┌──
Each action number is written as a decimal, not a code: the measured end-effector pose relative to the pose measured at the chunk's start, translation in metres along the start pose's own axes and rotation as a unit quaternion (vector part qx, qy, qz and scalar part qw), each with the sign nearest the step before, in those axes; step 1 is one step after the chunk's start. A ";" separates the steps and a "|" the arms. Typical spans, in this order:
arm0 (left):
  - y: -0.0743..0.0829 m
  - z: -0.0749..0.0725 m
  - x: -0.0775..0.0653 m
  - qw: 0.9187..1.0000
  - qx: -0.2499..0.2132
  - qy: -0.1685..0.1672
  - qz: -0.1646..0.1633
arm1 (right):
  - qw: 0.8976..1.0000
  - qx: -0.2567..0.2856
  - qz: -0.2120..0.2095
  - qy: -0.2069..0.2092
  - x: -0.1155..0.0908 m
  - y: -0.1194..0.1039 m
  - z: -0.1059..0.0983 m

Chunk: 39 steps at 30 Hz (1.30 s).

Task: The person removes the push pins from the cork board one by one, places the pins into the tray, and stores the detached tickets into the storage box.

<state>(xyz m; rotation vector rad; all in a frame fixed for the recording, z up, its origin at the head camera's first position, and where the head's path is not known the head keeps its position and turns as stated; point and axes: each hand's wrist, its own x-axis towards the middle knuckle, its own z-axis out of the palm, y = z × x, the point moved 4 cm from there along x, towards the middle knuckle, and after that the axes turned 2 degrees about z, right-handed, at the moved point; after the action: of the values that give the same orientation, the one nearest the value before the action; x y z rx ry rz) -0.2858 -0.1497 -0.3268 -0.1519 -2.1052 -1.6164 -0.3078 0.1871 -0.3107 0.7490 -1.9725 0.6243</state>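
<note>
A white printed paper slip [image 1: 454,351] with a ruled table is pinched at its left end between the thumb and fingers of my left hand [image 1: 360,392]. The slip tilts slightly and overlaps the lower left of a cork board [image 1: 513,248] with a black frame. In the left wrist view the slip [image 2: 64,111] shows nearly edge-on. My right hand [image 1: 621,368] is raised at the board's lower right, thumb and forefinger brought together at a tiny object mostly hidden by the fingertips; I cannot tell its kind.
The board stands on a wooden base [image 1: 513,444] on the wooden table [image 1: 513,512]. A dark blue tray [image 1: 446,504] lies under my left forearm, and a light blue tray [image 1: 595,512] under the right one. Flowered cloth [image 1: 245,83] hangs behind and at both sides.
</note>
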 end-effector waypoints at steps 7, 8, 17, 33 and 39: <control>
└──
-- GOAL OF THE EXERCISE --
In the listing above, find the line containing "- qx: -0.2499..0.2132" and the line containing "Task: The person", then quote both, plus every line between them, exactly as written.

-- YOUR RESPONSE --
  - qx: -0.2499..0.2132
  - qy: -0.1685..0.1672
  - qz: -0.1646..0.1633
arm1 (right):
  - qw: 0.8976..1.0000
  - qx: -0.2567..0.2856
  - qz: -0.2120..0.2095
  - qy: -0.2069..0.2092
  - x: -0.1155..0.0908 m
  - y: -0.1194..0.1039 m
  - z: -0.1059..0.0983 m

Chunk: 39 steps at 30 Hz (1.30 s).

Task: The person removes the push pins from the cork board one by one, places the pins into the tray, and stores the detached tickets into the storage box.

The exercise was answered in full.